Go through the material below, noting each line where the string "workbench" appears, and give only the total.

- Opening Delimiter -

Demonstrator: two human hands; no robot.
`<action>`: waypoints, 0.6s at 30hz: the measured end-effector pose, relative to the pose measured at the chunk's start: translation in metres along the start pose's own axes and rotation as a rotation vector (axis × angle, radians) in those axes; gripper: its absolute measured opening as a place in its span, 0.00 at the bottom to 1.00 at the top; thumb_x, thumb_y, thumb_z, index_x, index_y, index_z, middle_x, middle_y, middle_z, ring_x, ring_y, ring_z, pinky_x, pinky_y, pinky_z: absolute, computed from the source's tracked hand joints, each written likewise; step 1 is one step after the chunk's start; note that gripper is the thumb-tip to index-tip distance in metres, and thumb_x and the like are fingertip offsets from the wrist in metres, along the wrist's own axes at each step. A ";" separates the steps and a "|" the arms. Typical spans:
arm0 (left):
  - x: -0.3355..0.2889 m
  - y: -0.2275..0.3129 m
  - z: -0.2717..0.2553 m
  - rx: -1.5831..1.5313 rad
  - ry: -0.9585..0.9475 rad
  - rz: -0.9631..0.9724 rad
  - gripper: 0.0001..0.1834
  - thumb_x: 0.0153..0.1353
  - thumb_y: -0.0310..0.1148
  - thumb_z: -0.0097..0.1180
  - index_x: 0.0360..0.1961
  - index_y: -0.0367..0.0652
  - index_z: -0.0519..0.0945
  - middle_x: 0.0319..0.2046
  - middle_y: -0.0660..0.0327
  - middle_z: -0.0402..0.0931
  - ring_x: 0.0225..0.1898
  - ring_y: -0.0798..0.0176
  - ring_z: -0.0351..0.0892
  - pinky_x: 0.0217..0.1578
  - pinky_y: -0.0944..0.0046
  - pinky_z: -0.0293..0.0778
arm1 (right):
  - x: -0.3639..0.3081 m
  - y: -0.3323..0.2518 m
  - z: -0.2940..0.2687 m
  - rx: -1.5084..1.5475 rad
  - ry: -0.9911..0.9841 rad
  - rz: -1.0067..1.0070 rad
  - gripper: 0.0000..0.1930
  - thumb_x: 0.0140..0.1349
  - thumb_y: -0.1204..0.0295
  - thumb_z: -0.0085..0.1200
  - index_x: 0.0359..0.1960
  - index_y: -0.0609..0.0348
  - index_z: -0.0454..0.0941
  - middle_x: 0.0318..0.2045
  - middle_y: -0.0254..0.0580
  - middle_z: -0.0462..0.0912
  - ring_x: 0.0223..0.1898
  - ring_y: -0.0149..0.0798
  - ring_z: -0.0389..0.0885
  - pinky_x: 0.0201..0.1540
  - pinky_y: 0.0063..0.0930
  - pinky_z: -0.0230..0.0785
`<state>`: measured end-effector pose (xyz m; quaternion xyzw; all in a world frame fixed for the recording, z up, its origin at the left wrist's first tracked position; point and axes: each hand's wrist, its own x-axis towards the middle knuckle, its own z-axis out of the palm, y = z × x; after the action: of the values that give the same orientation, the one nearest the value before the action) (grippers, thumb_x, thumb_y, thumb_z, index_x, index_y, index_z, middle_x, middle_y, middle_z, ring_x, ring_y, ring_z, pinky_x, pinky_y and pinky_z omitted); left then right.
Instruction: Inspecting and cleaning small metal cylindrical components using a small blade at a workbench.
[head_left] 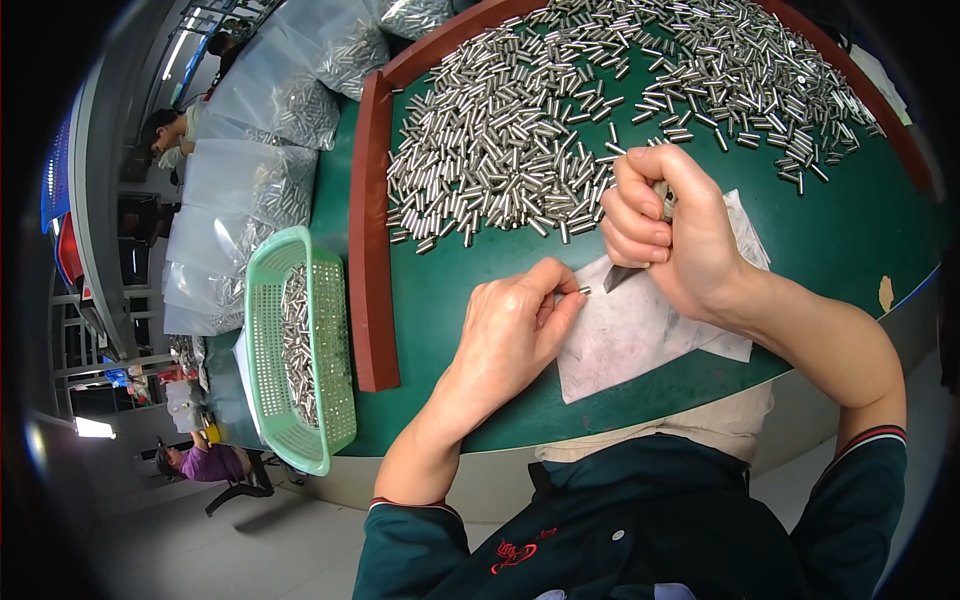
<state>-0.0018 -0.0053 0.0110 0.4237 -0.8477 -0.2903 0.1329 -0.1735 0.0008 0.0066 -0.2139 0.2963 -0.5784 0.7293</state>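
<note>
My left hand [508,318] pinches a small shiny metal pin [586,290] between thumb and fingertips, one end sticking out to the right. Just right of it my right hand [668,225] is closed in a fist round a hand tool, whose flat dark blade [620,278] points down and left beside the pin. Most of its handle is hidden by my fingers. I cannot tell whether blade and pin touch. Under both hands lies a stained whitish cloth [640,350] on the green table [450,285]. Beyond them spreads a wide heap of loose metal pins [490,150].
Dark red wooden rails [375,250] border the heap at left and back. A green plastic basket [265,340] holding pins stands at left. Clear plastic bags [240,180] filled with metal parts line the far left. Other people sit further left, one in purple [212,464].
</note>
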 end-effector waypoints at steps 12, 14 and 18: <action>0.000 0.000 0.000 0.008 -0.008 0.024 0.05 0.48 0.25 0.55 0.24 0.38 0.71 0.11 0.55 0.68 0.13 0.55 0.69 0.15 0.60 0.62 | 0.002 0.000 -0.005 0.031 -0.010 0.020 0.16 0.57 0.64 0.34 0.12 0.50 0.53 0.07 0.26 0.52 0.09 0.22 0.45 0.14 0.19 0.39; 0.000 -0.002 0.002 -0.001 0.003 0.038 0.05 0.48 0.25 0.55 0.24 0.38 0.71 0.12 0.55 0.69 0.14 0.54 0.69 0.16 0.60 0.63 | 0.002 0.000 -0.004 0.039 -0.002 0.031 0.16 0.56 0.64 0.34 0.12 0.50 0.53 0.06 0.26 0.52 0.09 0.22 0.45 0.14 0.19 0.39; 0.000 -0.001 0.001 0.003 0.004 0.053 0.05 0.48 0.25 0.55 0.24 0.38 0.71 0.15 0.53 0.72 0.16 0.52 0.71 0.17 0.59 0.64 | 0.002 -0.001 -0.004 0.051 0.012 0.058 0.15 0.56 0.64 0.34 0.12 0.50 0.53 0.06 0.26 0.52 0.09 0.22 0.45 0.14 0.19 0.40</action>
<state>-0.0016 -0.0053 0.0096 0.4020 -0.8587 -0.2844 0.1418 -0.1772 -0.0017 0.0039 -0.1831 0.2920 -0.5657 0.7491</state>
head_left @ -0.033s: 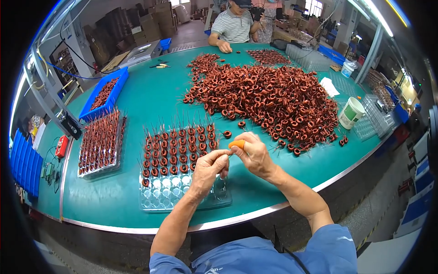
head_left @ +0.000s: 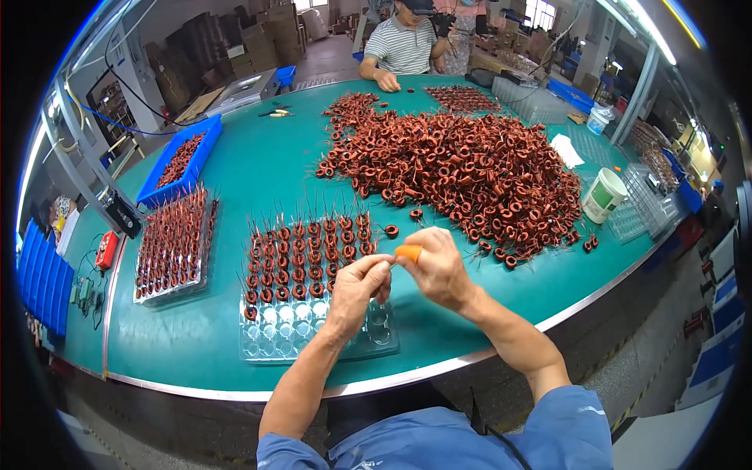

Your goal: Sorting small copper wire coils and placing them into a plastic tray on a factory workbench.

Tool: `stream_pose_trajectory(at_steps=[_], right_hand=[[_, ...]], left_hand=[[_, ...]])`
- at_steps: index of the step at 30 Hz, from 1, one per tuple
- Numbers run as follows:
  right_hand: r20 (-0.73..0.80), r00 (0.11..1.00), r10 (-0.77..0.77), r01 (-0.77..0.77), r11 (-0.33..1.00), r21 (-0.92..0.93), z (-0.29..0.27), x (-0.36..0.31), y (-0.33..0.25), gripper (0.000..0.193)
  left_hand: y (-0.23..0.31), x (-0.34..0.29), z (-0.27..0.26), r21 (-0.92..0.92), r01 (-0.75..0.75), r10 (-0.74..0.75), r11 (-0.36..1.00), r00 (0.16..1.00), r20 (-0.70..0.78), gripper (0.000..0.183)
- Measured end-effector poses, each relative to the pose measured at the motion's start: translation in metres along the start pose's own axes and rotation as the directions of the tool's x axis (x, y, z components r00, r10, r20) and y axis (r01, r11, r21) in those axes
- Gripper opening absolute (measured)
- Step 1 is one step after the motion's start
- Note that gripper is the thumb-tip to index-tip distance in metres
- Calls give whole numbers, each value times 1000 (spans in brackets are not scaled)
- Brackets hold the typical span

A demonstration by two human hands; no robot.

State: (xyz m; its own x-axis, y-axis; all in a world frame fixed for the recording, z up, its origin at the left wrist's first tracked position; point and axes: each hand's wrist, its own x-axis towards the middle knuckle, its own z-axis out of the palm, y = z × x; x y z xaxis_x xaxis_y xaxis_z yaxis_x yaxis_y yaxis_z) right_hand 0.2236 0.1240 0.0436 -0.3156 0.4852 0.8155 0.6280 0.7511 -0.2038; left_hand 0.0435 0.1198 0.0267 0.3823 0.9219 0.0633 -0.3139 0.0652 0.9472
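Observation:
My left hand [head_left: 359,291] is closed in a pinch above the right side of a clear plastic tray [head_left: 274,349]. Its fingertips meet those of my right hand [head_left: 440,270], also closed, which wears an orange finger cot [head_left: 408,252]. Whatever lies between the fingers is small and mostly hidden. The tray's far rows carry red-brown wire-wound ring coils [head_left: 298,274] with their leads sticking up; round pockets show bare along its near side. Just beyond my hands lies a loose ring coil [head_left: 391,231].
A large heap of ring coils [head_left: 470,172] covers the table's middle and right. At left stand a filled coil tray [head_left: 168,258] and a blue bin [head_left: 205,149]. A white-green tub [head_left: 605,194] is at right. Across the table a person [head_left: 399,47] reaches toward a coil.
My right hand has shifted very slightly, with the orange finger cot turned a little at the fingertips. My left hand stays in nearly the same place.

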Motion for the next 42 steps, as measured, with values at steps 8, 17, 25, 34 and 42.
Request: stream_pose_trajectory(at_steps=[8,17,25,34,42], right_hand=[[12,988,152,-152,978,139,-2,3,-13,17],[485,694,532,-595,44,803,4,3,1,22],[609,619,496,-525,-316,791,10,-1,-3,32],[644,573,508,-495,-411,765,15,-3,3,31],[620,533,576,-473,-404,783,14,-9,13,26]], left_hand=[[-4,-1,2,-17,50,-51,999,996,-74,23],[1,-6,14,-231,-45,26,972,996,-85,22],[7,-6,13,-301,-67,28,951,991,-132,15],[2,-3,15,-324,-109,71,940,989,-127,10],[1,-1,12,-158,-97,105,983,994,40,26]])
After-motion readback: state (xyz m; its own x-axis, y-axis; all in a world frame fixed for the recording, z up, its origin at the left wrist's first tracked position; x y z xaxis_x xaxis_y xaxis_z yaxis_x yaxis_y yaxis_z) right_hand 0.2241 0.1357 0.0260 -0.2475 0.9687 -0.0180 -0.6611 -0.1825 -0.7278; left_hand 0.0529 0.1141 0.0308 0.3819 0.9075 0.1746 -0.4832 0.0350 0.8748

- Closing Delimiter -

__Expected answer__. 2